The US is expected to get 1.7 GW of solar installed this year, up 89% from the 887 MW installed in 2010, and 435 MW in 2009.
Almost half a gigawatt (449.2 MW) was installed in the third quarter (Q3), a rise of 40% from Q2, and the industry is likely to beat that in the final quarter of this year, according to the Solar Energy Industries Association (SEIA).
Plummeting prices, falling 40% this year, which have been so hard on solar manufacturers, have been a boon for installers.
Much of the growth is in utility-scale projects, rising 325% over the previous quarter as 23 projects came online for a total of 200 MW, a 325% rise from Q2. More plants will come online in the fourth quarter, pushing that sector higher for the year.

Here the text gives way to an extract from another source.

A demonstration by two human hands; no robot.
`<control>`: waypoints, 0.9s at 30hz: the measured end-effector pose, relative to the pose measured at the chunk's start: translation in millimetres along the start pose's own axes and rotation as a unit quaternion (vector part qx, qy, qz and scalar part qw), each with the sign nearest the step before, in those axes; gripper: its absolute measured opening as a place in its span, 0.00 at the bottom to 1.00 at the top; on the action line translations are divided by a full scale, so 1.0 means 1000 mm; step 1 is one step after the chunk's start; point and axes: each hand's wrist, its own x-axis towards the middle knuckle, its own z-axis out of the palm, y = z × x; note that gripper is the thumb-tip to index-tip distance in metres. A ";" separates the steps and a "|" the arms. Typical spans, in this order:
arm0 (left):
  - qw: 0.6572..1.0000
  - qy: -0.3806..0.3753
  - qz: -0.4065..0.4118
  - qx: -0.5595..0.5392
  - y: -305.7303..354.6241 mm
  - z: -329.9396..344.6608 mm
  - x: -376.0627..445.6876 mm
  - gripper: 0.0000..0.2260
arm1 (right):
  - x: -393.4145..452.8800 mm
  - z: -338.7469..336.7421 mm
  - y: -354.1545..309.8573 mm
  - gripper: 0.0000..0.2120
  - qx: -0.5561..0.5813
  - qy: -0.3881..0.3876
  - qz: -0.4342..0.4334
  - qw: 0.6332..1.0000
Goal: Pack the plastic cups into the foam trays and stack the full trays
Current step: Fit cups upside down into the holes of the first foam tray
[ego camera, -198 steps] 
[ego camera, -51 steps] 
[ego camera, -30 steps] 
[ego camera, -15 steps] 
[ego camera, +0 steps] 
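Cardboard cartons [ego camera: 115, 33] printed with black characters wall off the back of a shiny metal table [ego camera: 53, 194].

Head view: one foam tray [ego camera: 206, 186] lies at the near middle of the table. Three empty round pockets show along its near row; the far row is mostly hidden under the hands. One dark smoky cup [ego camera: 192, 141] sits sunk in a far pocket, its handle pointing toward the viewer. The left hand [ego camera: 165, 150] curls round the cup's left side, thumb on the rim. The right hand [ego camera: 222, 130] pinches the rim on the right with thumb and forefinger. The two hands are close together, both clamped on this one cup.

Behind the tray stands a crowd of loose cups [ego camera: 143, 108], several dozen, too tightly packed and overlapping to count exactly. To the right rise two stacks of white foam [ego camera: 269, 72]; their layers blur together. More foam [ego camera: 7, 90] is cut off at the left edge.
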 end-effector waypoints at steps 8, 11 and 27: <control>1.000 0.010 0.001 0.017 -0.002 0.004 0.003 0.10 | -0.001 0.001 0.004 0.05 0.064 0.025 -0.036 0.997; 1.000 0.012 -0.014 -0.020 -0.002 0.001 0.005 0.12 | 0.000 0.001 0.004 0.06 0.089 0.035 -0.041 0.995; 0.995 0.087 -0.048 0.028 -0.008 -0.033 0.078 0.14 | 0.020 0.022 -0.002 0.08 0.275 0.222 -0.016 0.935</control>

Residential installation also rose a healthy 21% compared to Q3 2010, thanks to solar companies that install solar at no cost to homeowners, only charging then for electricity use. California was home to 44% of all residential solar in Q3.

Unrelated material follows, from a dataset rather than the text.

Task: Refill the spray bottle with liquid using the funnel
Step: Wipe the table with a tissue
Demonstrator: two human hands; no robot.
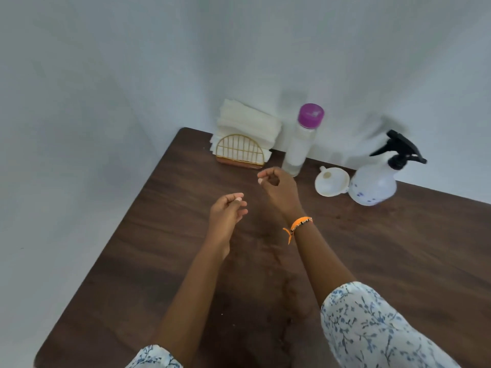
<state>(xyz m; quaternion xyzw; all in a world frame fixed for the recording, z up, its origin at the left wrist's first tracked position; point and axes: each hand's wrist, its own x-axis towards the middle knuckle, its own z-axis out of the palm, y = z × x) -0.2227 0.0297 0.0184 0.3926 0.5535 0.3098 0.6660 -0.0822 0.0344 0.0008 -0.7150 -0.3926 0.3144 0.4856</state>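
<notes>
A white spray bottle with a black trigger head stands at the back right of the dark wooden table. A white funnel lies just left of it, touching its base. A tall clear bottle with a purple cap stands further left, partly filled with clear liquid. My right hand hovers in front of the clear bottle, fingers loosely curled and holding nothing. My left hand is lower and to the left, over the table, fingers also loosely curled and empty.
A gold wire napkin holder with a stack of white napkins stands at the back of the table, left of the clear bottle. White walls close in behind and on the left. The table's left edge runs diagonally.
</notes>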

The drag is in business installations, which declined 25% in the third quarter because of changes in state incentives in California, New Jersey and Pennsylvania.

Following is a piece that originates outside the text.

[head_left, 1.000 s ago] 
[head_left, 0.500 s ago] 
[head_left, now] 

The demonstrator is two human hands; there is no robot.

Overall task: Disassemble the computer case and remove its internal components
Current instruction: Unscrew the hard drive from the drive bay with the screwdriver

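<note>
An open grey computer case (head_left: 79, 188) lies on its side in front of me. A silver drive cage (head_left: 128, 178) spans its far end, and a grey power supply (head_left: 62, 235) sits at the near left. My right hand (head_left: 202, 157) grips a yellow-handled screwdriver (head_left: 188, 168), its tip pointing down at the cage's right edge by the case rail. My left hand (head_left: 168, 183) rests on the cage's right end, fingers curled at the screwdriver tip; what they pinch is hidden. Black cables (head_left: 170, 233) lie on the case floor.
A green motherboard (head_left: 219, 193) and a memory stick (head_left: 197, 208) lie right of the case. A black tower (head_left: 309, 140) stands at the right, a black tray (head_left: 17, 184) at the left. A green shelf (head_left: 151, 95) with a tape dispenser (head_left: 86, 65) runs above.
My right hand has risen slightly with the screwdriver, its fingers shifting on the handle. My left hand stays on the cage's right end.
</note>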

There wasn’t enough state funding available in California to meet business demand for solar incentives. In New Jersey and Pennsylvania, the recent solar boom was enough to meet those states’ Renewable Energy Portfolio incentives, making new projects less attractive.
Much of this growth is due to the Department of Treasury’s 1603 program, which is set to expire on Dec. 31 unless Congress extends it, says SEIA. In the absence of an extension of the program, SEIA expects a tax equity bottleneck for projects in 2012, leading to a possible slowdown in installations in late 2012 and into 2013.
While domestic solar markets are booming more than ever, the report notes the U.S. solar industry is facing more uncertainty than at any point in recent history. On one hand, solar module prices are falling precipitously and system prices have never been lower; on the other hand, the market faces substantial risks in the form of legislative, financing, political, and market barriers.
"U.S. solar is entering 2012 with a sense of cautious optimism," says Shayle Kann, Managing Director of the solar practice at GTM Research, which produced the report for SEIA. "There are three questions on the mind of everyone in the market: one, what would be the impact of the 1603 Treasury Program’s expiration; two, can emerging commercial markets like Massachusetts, Colorado, Ohio, Tennessee, and Hawaii ramp up as major markets like California, New Jersey and Pennsylvania trend downward; and finally, how will the trade petition against Chinese solar imports impact market dynamics, both in the immediate term and if duties are ultimately levied?"